When a line of the material has the word "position" in it, copy that line.

■ INFORMATION GIVEN
Content starts

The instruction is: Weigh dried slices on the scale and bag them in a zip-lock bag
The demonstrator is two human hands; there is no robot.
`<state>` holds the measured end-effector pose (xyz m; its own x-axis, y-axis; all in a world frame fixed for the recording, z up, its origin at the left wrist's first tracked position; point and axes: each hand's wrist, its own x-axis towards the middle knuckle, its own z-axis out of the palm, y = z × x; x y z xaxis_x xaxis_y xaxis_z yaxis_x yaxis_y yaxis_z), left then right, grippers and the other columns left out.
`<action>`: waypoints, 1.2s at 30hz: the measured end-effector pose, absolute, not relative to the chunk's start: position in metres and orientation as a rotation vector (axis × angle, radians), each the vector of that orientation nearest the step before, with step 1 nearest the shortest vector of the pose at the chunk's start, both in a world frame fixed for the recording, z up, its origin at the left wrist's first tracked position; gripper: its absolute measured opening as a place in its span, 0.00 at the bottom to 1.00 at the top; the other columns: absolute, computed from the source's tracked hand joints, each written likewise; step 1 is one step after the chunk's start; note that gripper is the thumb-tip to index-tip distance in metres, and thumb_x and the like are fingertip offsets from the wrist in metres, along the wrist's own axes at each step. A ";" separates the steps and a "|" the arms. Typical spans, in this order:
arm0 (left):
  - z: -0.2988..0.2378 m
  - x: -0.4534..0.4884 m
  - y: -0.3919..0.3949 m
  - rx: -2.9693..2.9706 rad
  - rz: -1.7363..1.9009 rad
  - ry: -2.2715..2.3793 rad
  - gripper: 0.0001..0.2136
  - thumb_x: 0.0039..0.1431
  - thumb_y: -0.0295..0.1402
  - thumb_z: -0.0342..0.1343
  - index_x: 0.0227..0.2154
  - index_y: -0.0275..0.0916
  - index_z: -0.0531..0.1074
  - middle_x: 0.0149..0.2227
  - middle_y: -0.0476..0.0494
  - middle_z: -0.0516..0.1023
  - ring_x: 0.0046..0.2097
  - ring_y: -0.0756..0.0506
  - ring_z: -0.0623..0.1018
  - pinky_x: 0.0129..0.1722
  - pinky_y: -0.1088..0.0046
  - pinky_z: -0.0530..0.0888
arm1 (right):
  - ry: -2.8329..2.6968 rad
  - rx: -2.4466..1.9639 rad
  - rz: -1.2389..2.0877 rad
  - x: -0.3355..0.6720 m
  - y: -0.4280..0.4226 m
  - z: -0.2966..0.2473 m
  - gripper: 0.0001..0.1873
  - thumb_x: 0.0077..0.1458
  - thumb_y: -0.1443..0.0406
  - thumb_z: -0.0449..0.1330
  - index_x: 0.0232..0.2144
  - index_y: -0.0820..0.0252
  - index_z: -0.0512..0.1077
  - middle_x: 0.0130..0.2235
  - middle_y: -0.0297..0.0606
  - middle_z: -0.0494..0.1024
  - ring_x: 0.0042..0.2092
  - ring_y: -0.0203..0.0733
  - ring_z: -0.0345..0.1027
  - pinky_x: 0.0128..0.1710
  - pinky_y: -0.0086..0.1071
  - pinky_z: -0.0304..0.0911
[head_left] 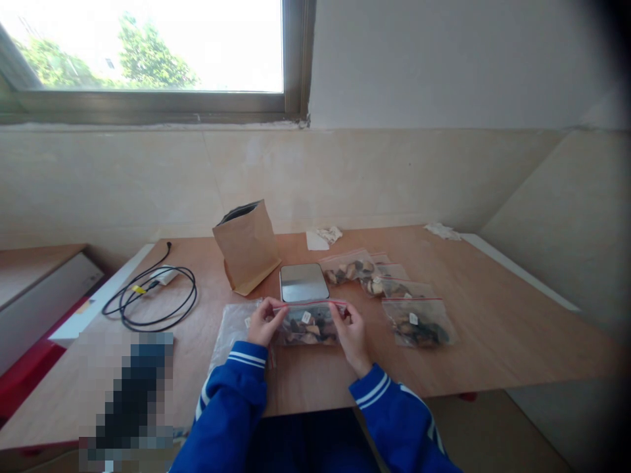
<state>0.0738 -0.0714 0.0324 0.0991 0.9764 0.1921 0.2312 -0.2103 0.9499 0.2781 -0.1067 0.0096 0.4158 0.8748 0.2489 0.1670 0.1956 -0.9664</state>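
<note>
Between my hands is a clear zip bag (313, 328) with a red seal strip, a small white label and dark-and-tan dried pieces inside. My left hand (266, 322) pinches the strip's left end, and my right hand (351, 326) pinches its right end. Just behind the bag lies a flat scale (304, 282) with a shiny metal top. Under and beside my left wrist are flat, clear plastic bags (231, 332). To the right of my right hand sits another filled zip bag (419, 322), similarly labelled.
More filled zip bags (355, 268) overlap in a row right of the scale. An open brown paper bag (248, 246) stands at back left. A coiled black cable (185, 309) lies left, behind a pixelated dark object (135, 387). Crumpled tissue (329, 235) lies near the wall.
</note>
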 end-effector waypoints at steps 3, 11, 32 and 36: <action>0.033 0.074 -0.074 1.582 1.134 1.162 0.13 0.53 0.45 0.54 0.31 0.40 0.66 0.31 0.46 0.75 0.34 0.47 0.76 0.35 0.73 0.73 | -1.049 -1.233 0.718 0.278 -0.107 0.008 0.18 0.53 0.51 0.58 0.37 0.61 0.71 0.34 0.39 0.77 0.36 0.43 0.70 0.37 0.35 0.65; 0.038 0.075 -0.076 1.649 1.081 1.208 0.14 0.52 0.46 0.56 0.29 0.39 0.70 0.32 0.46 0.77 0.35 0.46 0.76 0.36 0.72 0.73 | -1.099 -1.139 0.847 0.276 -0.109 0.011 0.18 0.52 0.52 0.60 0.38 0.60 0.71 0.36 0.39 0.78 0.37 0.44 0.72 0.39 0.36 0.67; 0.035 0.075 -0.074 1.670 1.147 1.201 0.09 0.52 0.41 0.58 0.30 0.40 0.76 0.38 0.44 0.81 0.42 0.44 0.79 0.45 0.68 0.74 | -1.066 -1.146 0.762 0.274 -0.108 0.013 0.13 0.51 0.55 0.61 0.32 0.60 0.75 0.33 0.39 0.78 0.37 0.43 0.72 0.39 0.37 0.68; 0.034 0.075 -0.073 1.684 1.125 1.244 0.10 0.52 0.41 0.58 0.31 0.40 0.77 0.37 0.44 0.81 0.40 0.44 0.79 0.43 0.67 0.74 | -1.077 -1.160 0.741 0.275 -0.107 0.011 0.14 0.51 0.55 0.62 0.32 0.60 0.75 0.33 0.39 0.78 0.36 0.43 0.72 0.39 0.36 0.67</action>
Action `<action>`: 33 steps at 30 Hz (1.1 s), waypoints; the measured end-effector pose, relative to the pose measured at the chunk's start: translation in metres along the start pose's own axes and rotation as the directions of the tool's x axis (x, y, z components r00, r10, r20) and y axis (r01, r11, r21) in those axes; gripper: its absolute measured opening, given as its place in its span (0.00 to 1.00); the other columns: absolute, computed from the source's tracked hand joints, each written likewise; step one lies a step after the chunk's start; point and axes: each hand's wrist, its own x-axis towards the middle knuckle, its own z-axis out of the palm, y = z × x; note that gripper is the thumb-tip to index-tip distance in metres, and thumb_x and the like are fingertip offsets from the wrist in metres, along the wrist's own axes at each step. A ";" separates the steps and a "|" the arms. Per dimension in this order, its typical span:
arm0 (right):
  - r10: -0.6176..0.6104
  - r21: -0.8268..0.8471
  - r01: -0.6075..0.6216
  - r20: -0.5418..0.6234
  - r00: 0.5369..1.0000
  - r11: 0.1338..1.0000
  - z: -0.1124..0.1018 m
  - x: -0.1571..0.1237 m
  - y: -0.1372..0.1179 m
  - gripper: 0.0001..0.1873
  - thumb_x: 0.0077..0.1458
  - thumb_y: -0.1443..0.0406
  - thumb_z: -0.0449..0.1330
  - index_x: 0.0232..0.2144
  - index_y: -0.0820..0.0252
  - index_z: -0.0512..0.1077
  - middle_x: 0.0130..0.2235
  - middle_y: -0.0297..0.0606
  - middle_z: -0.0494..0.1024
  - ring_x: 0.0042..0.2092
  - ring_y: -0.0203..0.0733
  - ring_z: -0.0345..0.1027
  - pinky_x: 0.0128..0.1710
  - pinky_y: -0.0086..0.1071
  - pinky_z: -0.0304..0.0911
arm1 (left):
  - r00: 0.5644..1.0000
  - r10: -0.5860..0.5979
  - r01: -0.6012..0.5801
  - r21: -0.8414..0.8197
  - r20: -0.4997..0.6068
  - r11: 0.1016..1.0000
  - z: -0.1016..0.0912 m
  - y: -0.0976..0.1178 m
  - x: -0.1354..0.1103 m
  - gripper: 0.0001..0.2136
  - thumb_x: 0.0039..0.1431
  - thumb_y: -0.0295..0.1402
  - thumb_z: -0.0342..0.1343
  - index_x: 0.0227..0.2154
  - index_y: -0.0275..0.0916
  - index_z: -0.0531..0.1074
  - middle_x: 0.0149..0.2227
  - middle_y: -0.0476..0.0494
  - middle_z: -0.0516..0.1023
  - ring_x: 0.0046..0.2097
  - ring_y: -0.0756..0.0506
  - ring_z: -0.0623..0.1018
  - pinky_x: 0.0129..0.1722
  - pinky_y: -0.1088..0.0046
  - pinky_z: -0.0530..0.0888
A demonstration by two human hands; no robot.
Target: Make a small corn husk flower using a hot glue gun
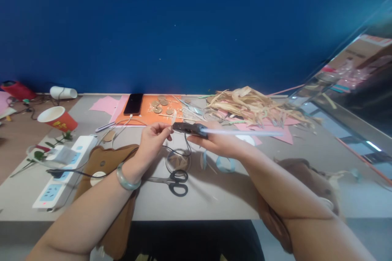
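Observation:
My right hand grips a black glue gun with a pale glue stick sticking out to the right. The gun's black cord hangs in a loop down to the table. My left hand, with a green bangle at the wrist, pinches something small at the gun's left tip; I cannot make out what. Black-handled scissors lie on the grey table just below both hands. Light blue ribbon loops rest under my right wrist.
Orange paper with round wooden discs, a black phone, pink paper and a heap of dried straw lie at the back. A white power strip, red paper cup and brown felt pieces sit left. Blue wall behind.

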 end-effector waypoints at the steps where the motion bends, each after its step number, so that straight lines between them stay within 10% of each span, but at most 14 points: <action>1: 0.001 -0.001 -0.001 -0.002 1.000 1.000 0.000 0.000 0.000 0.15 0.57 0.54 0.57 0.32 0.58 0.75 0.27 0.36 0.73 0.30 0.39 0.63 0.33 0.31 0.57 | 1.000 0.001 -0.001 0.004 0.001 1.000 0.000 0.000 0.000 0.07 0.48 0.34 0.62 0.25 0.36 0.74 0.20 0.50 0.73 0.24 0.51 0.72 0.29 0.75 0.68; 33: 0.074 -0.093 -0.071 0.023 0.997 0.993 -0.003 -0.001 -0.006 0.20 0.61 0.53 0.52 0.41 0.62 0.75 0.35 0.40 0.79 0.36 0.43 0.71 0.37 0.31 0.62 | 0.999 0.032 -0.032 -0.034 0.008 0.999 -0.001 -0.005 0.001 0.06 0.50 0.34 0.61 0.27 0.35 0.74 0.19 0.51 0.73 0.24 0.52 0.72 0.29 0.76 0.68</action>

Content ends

■ ANSWER TO THIS TASK
`<state>` holds the measured end-effector pose (xyz m; its own x-axis, y-axis; all in a world frame fixed for the recording, z up, its origin at the left wrist's first tracked position; point and axes: each hand's wrist, its own x-axis towards the middle knuckle, its own z-axis out of the palm, y = z × x; x y z xaxis_x xaxis_y xaxis_z yaxis_x yaxis_y yaxis_z), left then right, grippers and the other columns left out.
`<action>`: waypoints, 1.2s at 30hz: the measured end-effector pose, absolute, not relative to the chunk's start: position in metres and orientation as a rotation vector (axis × angle, radians), each the vector of that orientation nearest the step before, with step 1 nearest the shortest vector of the pose at the chunk's start, both in a world frame fixed for the recording, z up, its origin at the left wrist's first tracked position; gripper: its absolute measured opening as a place in its span, 0.00 at the bottom to 1.00 at the top; the other columns: absolute, computed from the source's tracked hand joints, each written likewise; step 1 is one step after the chunk's start; note that gripper is the thumb-tip to index-tip distance in metres, and thumb_x and the like are fingertip offsets from the wrist in metres, along the wrist's own axes at each step. A ";" separates the steps and a "|" the arms. Typical spans, in this order:

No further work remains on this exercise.